What you give back must match the data exactly, minus the pictures.
DATA BELOW START
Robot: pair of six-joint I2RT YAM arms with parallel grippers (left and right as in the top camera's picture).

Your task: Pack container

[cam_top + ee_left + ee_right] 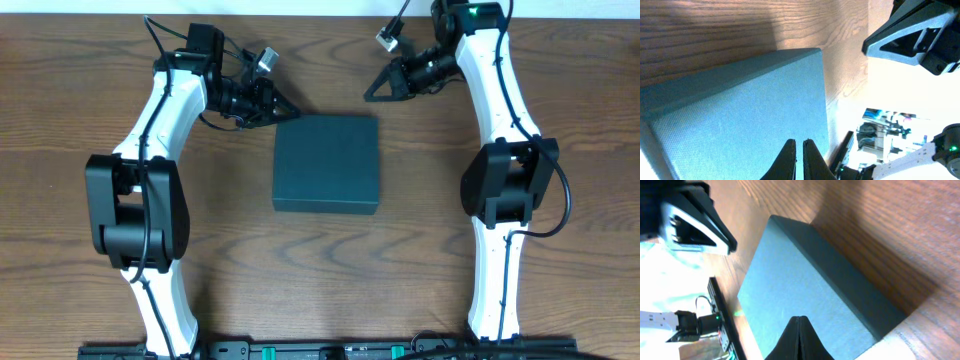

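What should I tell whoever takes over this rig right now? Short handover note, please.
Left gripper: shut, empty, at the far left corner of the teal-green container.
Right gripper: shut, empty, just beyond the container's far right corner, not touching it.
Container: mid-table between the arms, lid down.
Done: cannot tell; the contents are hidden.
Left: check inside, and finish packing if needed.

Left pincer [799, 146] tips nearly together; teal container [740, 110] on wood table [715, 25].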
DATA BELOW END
- [WRITTEN ANSWER]
Robot: pair of six-joint I2RT YAM arms with parallel grippers (left and right as in the top camera's picture).

Your task: Pack container

[cam_top + ee_left + ee_right] 

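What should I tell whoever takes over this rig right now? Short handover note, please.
Left gripper: shut, empty, at the far left corner of the teal-green container.
Right gripper: shut, empty, just beyond the container's far right corner, not touching it.
Container: mid-table between the arms, lid down.
Done: cannot tell; the contents are hidden.
Left: check inside, and finish packing if needed.

Left pincer [799, 146] tips nearly together; teal container [740, 110] on wood table [715, 25].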

Nothing more belongs to the answer.